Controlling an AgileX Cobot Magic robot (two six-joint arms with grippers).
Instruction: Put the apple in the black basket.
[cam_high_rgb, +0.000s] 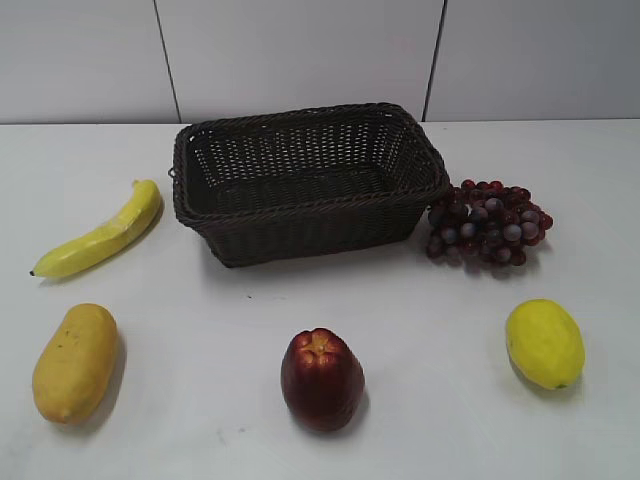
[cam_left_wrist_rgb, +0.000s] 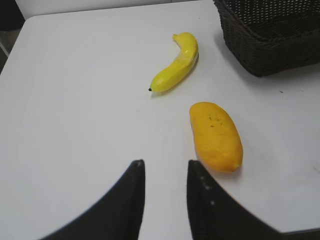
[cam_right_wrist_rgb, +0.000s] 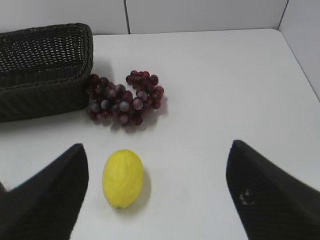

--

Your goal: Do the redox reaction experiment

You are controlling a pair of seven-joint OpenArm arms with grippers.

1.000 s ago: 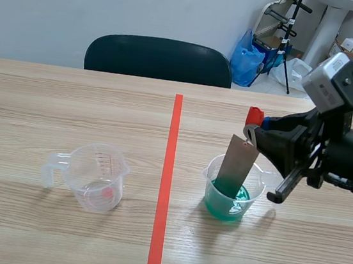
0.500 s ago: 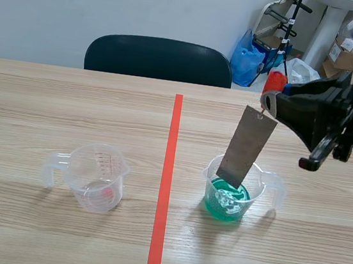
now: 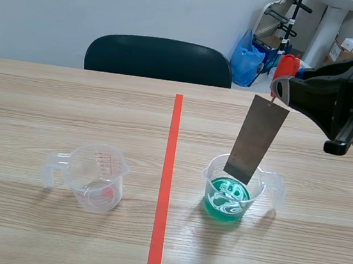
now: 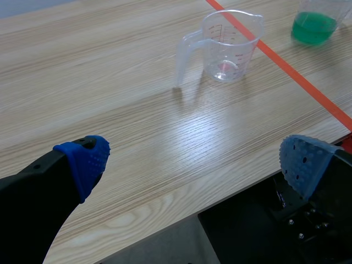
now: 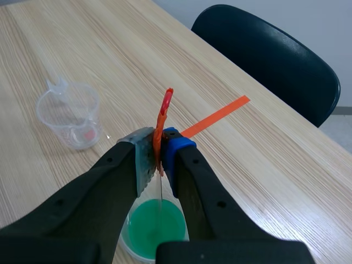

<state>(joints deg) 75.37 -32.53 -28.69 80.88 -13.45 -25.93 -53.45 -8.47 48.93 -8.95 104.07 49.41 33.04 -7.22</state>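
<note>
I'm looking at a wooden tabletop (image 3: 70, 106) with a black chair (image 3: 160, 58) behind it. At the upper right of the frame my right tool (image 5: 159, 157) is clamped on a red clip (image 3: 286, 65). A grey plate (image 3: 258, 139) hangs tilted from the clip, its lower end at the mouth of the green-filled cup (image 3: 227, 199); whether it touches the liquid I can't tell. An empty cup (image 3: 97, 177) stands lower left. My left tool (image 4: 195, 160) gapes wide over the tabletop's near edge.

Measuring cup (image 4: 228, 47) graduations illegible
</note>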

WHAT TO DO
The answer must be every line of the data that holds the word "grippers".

RESULT OF THE EXERCISE
Controlling an AgileX Cobot Magic robot (two six-joint arms with grippers).
You are controlling a pair of seven-joint OpenArm arms with grippers.

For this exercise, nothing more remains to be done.